Inayah: Oh, that it's just a bunch of people just having an orgy all the time. There is this assumption that being polyamorous is being a polygamist or just being promiscuous- and if you are it’s s totally up to you- But don't confuse that with something that it is not.
...this idea that if you're polyamorous, you must not love yourself or you must have some serious connection issues. And again, that's also not true because in my opinion, you probably have to go through a lot of internal understanding to be in a polyamorous relationship.
Not to say that you don't have to do that (if you are a monogamist)... but you have to do it for polyamorous relationships as well.
There's also this idea that if you are poly and there's a relationship with multiple people, that it's not a suitable environment for family life.
I don't have children.
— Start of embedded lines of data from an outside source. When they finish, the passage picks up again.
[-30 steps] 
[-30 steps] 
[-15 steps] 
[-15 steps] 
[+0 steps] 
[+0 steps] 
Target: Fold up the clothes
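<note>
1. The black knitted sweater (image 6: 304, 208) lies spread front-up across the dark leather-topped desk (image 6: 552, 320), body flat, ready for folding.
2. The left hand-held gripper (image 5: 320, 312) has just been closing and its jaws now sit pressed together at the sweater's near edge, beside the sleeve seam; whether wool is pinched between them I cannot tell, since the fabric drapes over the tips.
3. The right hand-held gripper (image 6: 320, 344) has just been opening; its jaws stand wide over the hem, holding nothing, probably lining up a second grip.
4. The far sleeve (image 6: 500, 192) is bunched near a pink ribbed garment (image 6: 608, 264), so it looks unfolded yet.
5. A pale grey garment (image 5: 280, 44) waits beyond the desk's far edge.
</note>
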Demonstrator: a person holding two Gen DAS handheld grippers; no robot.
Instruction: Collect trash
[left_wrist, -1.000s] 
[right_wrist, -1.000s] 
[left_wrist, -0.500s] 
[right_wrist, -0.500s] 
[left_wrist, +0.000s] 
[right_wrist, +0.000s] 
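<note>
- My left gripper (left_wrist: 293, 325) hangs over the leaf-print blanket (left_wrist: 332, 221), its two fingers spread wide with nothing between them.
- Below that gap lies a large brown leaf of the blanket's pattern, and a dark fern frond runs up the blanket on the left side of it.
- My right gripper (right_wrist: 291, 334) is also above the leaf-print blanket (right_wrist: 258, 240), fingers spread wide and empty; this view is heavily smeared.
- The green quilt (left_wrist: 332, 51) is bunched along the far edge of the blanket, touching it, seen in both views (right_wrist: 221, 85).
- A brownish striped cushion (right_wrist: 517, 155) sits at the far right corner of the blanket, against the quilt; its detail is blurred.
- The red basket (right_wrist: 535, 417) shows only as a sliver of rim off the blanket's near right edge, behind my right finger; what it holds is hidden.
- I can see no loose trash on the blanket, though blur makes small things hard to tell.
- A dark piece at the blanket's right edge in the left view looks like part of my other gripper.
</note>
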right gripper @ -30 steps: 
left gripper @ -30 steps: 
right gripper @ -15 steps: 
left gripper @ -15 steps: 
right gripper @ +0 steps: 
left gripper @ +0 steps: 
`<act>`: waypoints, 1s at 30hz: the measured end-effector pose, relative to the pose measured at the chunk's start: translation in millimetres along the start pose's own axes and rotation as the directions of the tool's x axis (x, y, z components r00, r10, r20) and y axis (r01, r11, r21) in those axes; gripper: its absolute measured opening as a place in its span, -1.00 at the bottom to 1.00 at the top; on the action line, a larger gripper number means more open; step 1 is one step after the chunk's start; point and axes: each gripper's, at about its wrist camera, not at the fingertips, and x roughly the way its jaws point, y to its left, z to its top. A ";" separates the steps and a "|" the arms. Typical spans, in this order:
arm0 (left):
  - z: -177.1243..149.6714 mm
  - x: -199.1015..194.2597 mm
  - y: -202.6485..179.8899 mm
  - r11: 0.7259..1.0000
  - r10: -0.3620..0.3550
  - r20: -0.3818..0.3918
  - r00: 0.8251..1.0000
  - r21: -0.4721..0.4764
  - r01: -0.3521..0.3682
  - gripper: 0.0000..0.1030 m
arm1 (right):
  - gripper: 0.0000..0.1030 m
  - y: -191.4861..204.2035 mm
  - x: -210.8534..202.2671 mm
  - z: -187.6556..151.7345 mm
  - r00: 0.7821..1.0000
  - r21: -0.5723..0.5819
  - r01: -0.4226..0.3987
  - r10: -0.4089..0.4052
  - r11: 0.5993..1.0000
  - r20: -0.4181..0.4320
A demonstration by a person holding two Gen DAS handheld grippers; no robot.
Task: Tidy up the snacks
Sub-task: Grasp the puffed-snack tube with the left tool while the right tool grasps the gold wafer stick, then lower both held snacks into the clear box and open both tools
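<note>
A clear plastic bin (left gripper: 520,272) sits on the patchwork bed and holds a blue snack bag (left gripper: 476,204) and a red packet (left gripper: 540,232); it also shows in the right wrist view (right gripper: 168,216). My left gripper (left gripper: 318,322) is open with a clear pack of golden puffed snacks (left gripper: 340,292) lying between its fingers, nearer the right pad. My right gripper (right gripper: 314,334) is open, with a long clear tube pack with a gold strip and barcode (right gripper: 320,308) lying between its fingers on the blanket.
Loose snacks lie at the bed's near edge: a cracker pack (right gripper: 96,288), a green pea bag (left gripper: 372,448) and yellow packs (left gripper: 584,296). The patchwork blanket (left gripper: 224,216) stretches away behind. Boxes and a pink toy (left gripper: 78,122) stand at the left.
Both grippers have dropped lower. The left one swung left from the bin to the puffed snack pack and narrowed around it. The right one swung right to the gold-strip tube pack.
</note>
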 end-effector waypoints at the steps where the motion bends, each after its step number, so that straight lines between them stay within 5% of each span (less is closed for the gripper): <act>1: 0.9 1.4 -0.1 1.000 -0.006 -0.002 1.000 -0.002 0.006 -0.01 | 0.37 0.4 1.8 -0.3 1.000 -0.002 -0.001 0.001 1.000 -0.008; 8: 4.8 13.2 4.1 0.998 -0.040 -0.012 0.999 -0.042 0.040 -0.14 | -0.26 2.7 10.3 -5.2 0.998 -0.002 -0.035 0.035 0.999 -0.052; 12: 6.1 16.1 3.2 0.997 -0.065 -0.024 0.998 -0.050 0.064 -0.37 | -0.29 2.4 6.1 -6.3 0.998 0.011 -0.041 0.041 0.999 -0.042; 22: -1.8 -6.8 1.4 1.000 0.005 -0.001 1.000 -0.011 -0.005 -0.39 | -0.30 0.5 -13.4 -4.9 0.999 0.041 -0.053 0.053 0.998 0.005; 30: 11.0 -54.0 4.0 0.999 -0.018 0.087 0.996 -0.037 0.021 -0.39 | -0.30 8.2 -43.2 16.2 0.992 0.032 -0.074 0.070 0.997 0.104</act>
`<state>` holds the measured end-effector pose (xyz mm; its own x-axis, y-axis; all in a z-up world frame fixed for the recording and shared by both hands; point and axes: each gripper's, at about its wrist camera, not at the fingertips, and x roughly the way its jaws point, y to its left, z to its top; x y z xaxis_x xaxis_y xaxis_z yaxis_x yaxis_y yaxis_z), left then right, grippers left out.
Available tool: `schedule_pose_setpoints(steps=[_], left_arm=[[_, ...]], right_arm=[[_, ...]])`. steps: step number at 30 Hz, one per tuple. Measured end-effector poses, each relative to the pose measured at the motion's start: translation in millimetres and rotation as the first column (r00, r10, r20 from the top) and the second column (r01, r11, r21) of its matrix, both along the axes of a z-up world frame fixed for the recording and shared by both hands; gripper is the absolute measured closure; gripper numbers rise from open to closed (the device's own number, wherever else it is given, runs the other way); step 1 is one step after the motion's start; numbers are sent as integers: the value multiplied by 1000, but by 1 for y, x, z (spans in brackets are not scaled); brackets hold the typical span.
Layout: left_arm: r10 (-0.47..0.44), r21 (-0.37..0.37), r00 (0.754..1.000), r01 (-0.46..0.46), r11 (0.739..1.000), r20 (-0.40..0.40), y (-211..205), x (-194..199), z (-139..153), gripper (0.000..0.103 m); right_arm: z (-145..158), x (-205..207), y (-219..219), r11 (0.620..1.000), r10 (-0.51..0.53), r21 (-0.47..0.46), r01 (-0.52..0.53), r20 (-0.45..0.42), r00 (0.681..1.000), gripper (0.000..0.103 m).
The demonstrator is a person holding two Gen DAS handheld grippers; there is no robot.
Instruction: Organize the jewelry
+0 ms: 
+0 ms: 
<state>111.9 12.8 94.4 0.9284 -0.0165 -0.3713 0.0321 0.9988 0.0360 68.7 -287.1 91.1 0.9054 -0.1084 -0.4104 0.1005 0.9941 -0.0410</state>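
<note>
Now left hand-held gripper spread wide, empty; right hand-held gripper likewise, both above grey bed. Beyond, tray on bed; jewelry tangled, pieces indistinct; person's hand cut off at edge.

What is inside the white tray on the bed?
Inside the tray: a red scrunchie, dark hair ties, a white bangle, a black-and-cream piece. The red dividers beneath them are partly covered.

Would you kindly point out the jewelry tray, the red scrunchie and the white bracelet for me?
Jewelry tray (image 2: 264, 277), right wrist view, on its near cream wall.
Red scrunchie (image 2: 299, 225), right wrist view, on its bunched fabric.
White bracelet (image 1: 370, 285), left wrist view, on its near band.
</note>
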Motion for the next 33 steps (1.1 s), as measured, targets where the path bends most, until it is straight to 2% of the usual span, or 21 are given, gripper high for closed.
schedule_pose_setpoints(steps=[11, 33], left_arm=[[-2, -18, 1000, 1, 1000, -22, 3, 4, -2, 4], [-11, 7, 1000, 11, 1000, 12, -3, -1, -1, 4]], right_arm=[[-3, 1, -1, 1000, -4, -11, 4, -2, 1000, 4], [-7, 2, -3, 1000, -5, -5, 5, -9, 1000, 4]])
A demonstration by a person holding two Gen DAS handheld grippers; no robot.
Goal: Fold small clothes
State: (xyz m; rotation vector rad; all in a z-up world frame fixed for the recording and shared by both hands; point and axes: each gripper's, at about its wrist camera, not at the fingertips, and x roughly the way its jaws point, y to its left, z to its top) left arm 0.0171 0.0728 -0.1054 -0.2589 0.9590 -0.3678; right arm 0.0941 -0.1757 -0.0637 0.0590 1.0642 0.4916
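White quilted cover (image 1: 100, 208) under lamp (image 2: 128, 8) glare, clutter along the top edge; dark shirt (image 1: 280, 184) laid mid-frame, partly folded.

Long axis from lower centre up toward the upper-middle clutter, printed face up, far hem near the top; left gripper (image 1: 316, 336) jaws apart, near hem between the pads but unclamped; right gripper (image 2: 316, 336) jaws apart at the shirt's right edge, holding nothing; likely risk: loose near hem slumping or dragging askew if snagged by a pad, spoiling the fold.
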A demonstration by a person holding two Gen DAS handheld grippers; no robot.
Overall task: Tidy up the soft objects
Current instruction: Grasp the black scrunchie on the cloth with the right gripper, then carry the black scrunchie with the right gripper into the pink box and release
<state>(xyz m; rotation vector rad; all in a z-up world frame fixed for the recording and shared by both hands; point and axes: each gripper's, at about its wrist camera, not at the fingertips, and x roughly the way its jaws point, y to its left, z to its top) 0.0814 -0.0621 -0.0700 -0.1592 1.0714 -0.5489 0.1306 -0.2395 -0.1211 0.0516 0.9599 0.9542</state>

And the couple that I was with didn't have children.
...But it's a horrible assumption to believe that having more people to raise a child is a bad thing. I mean, we all heard the cliche term. It takes a village. So why assume that a community of people who genuinely love each other and want each other to be happy and successful would be a harm to a child?
Q: So what's an appropriate way to introduce polyamory into your relationship if you are considering transitioning?
Inayah: I can't stress this enough-communication! If it's something that strikes you as interesting and you're in a relationship… I definitely think communication is key.
And if you're not in a relationship. I think trying to find people who are part of the community or have gone through poly relationships are definitely great resources to go to- to help introduce you into the life.
Q: So aside from communication, do you have any advice about what someone should do? I know we've mentioned a lot of self discovery has to be the foundation of having a successful polyamorous relationship just because of all of the nuances that come with it. do you have any advice for someone who might be considering a polyamorous lifestyle?
Inayah: Oh, take your time. As with anything. For the first time, you really need to allow yourself to be open to every thing you may come across, because initially it always seems like it’s not possible. Explore your willingness and capacity to be able to discuss it. Explore what parts of the relationship you want to be open and take your time.
Do you think there any clear signs that maybe polyamory is not something you should try? And I say this because I know a lot of times, women may feel pressured to do certain things for their relationships... And sometimes those transitions work out. But then sometimes they don't. So do you think there are any clear signs that polyamory is absolutely not for you?
Inayah: if you don't want to change. I think if you are able to discern for yourself whether it be in the beginning or halfway through a relationship, if you are seeing signs of problems or even if you're just not 100 percent in it...If you question if there's something in you that doesn't want to change in order to adapt to a polyamorous lifestyle. Because for some people, you know, let's say, for instance, your issue is trust….
...and, you realize I have to learn to trust these people because I care for them and they haven't given me a reason to not trust them or whatever. Like, if I am unable to change that part of me. Is this something I really can do? Or if the communication part, if I really have a hard time communicating. Is this something I can give to my partners? Can I do that? Am I willing to change or be able to do that? And I think if you say no, then I think maybe this may not be right for you or maybe you may not be ready to do it right now. And you don't want to block it out totally. But definitely if you decide this is not for me, that’s fine too.